EXERCISE — Exactly one number should make up the answer: how many lines of the listing contain the string "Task".

DATASET EXTRACT —
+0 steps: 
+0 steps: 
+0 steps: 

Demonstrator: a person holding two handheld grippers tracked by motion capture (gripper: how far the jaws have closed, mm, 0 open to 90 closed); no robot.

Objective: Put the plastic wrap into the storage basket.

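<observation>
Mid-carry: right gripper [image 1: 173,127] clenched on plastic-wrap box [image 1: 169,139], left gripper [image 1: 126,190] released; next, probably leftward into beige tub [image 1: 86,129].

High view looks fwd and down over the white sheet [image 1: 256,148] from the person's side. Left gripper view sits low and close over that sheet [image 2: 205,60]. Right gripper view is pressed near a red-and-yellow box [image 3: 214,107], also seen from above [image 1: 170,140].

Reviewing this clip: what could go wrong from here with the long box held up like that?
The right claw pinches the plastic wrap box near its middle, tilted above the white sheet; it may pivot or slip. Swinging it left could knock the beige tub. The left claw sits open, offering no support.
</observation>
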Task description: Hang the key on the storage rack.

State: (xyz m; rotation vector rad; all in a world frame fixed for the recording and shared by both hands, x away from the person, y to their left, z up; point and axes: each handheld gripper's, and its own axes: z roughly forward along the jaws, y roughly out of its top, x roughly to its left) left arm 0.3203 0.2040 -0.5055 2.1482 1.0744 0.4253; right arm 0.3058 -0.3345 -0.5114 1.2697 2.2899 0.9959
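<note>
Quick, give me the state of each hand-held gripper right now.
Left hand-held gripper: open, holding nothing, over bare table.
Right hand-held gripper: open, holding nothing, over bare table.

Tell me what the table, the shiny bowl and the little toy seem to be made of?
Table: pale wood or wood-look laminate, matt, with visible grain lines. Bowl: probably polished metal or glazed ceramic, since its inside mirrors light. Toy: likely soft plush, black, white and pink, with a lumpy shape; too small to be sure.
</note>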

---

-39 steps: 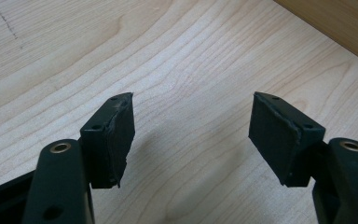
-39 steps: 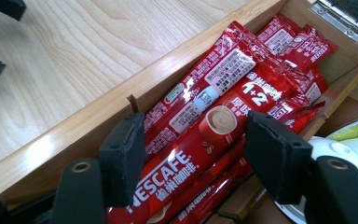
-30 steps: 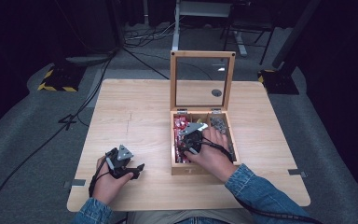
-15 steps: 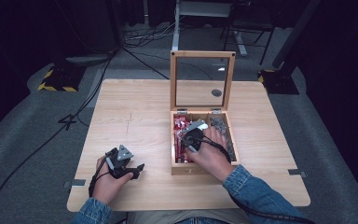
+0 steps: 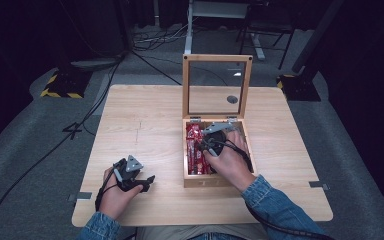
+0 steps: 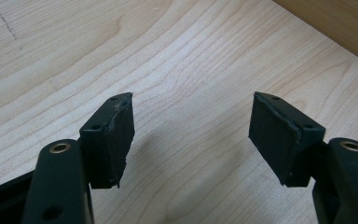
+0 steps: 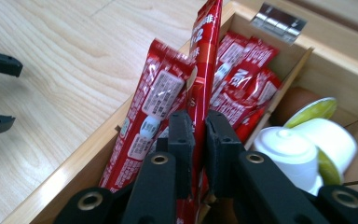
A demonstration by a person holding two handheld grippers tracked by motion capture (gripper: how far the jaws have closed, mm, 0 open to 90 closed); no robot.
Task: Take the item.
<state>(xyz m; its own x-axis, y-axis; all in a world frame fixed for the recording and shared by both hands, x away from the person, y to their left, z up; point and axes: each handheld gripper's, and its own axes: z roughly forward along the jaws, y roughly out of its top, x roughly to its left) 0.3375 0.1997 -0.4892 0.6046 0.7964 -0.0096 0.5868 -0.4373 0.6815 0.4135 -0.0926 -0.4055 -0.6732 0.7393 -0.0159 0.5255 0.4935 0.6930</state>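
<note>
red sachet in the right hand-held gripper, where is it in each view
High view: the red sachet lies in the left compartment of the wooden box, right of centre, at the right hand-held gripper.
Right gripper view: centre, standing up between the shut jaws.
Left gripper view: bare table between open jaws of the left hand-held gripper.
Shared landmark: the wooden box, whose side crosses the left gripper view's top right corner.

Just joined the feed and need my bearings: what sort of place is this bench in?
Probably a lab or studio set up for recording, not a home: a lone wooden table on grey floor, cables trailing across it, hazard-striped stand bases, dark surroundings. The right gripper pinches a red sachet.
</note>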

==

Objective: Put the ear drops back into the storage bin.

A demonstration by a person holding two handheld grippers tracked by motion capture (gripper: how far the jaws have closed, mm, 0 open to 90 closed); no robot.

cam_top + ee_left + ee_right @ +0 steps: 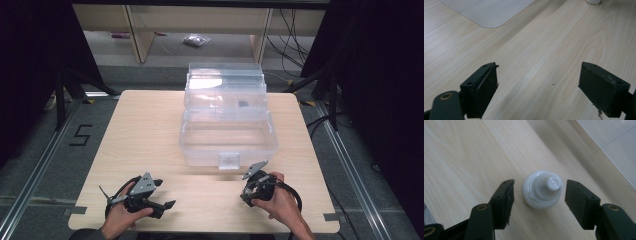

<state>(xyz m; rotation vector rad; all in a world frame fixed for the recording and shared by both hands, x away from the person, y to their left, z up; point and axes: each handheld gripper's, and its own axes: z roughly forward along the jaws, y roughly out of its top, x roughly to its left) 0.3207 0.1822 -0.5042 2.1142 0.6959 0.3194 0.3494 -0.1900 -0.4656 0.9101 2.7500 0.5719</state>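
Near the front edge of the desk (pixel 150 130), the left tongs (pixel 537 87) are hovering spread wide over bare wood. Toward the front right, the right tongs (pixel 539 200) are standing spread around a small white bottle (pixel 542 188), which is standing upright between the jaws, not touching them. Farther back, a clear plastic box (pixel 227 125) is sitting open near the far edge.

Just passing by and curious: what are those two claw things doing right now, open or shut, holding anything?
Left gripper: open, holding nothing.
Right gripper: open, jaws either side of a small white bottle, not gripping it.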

ANSWER AREA — 2